Model 2 effectively differentiated fully synchronous breathing from variable-timing synchrony with high sensitivity and specificity, an important feature given that highly synchronous patients are known to experience worse outcomes [26, 27]. The model also demonstrated good predictive value and excellent specificity in identifying asynchronous epochs. However, sensitivity was fair to poor for detecting double triggering and complex asynchronies, perhaps due to their relatively low prevalence in the database.
Model 3 is arguably the weakest of the four models, as it depends on epoch classifications that are purely subjective and heavily reliant on the classifier’s clinical experience. Conversely, we reasoned that establishing arbitrary guidelines to assess signal disruption would have introduced bias, undermining the study's aim to replicate clinician judgment. While Model 3 accurately identified mild and severe breathing patterns, it was less effective in predicting moderate severity, possibly reflecting uncertainty in scorer’s assessments of this severity level.

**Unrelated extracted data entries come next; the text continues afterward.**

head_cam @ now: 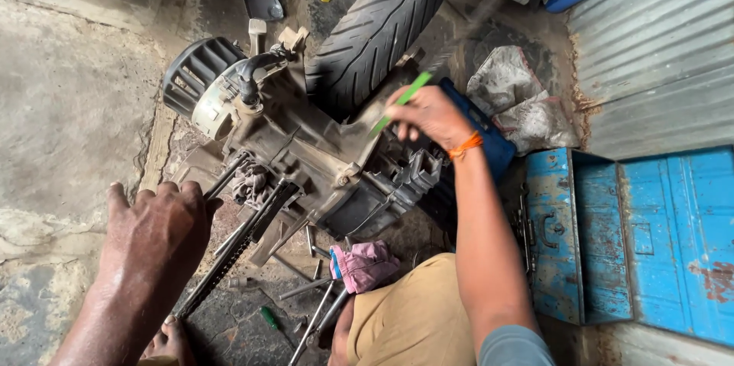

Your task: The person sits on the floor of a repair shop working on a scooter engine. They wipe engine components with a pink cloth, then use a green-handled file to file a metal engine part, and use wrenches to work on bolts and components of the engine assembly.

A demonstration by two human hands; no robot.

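A greasy scooter engine [306, 152], likely heavy and rigid, is seen at frame centre, its ribbed tyre [378, 26] at 1 o'clock. A green-handled tool [401, 98] is gripped in the right hand [428, 115]; a dark metal bar [229, 247] is clasped by the left hand [157, 225] at 8 o'clock. Oily castings are best held by edges.

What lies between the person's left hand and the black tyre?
In the head view, the grimy scooter engine lies between the left hand and the tyre.
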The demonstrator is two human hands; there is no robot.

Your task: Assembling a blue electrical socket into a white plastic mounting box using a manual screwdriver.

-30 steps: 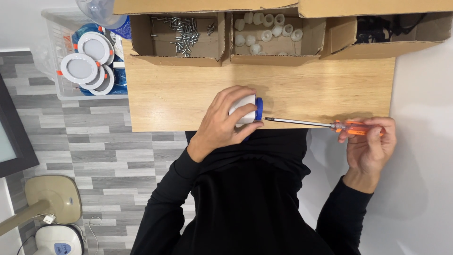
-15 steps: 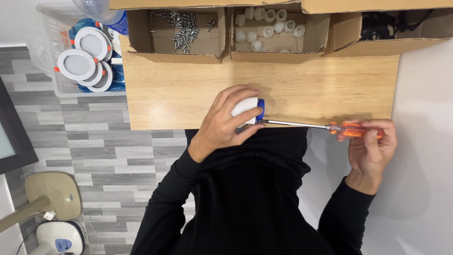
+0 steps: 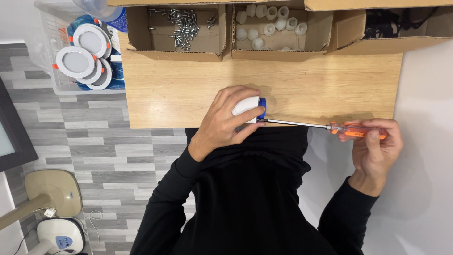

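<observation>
My left hand (image 3: 226,122) grips a small white lamp part with a blue rim (image 3: 250,106) at the near edge of the wooden table (image 3: 179,89). My right hand (image 3: 375,146) holds a long screwdriver (image 3: 311,125) by its orange handle, out past the table's right corner. The thin steel shaft runs level to the left, and its tip meets the blue-rimmed side of the part.
Three open cardboard boxes line the table's far edge: one with loose screws (image 3: 181,21), one with small white caps (image 3: 271,26), one with dark items (image 3: 387,23). A clear bin of round white lamps (image 3: 85,54) stands on the floor to the left. A beige stand (image 3: 52,193) is lower left.
Both hands stay in place; the screwdriver handle has shifted only slightly in my right hand.
</observation>
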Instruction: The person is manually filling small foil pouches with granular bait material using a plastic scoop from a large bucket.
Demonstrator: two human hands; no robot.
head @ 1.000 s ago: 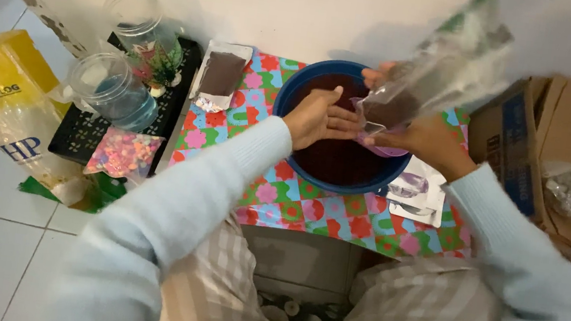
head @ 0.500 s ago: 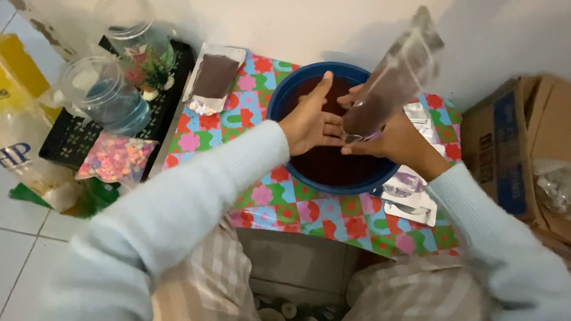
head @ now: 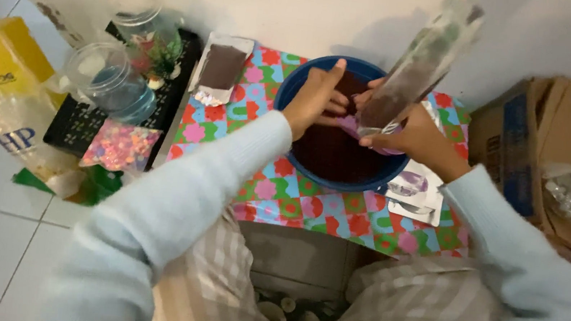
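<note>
Currently the right hand (head: 416, 134) has its grip clamped on the lower end of a clear plastic pouch (head: 420, 64) part-filled with dark soil, held upright over the blue bowl (head: 295, 85) so spill drops back in. Left hand (head: 315, 99) is beside that grip, fingers loosely curled above the soil, holding nothing that I can see. Just outboard of the right grip, flat silvery packets (head: 416, 191) lie on the floral-covered desk (head: 274, 195).

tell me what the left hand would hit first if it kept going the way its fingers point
Probably the clear plastic pouch of dark soil in the right hand; the left hand points right across the round blue plastic basin, though depth is unclear.
</note>
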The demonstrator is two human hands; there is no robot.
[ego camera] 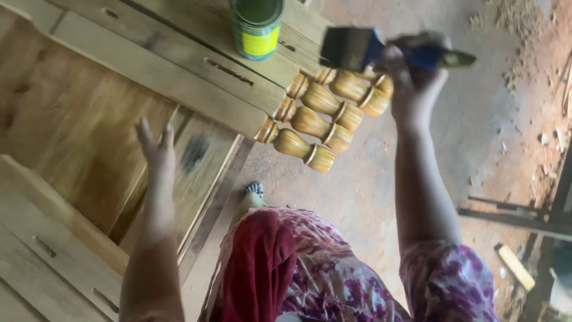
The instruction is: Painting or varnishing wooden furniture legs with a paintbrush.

Algorithm reliability vs. accuracy.
Algorithm performance is typically evaluated by its accuracy, defined as the number of correct predictions made on an unseen test set. While models trained with reliable data tend to be both accurate and reliable, those trained with unreliable data may achieve high accuracy but be unreliable. Although artificial intelligence can reduce human bias by identifying relational patterns within large datasets, it cannot guarantee the model’s reliability.
We addressed the issue of algorithm’s reliability by using identical datasets to compare the classifications made by Models 2 and 3 to those made by clinicians with varying experience in asynchrony classification. As hypothesized, the expert group exhibited moderate to substantial agreement with the model predictions, whereas the non-expert group showed only fair agreement. Furthermore, the significantly higher kappa values for the expert group compared to the non-expert group, reinforces the clinical reliability of our algorithms.
Model limitations and further improvements.
The dataset, originating from a single institution and primarily employing PRVC and PC ventilation, may not generalize well to other settings due to its specific clinical practices. The limited ethnic diversity, with only 18% Caucasian participants, could also introduce bias.
During the study design, we recognized that visual inspection for asynchrony identification might introduce subjectivity and variability into the classification process. This issue, however, is inherent to machine learning model development, emphasizing the need for a large, well-classified dataset.
Assessors often encountered difficulties when evaluating epochs that displayed two types of asynchronies, necessitating classification based on the predominant asynchrony type. Further, some asynchrony types, such as flow asynchronies and reverse triggering, were excluded from the classification scheme given their low prevalence in the database.
Model accuracy and reliability could be enhanced by expanding the database incorporating diverse clinical experiences and data sources from other centers. Additionally, the models would benefit from including a broader range of breathing patterns, such as reverse triggering, flow asynchronies, and accounting for a duality of different asynchronies within a single epoch.
In summary, this study demonstrates the feasibility of developing machine learning algorithms to emulate experienced clinicians in evaluating breathing patterns during mechanical ventilation. The application of larger databases, along with advancements in artificial intelligence, may lead to powerful algorithms capable of establishing associations between airway signals and successful ventilatory support.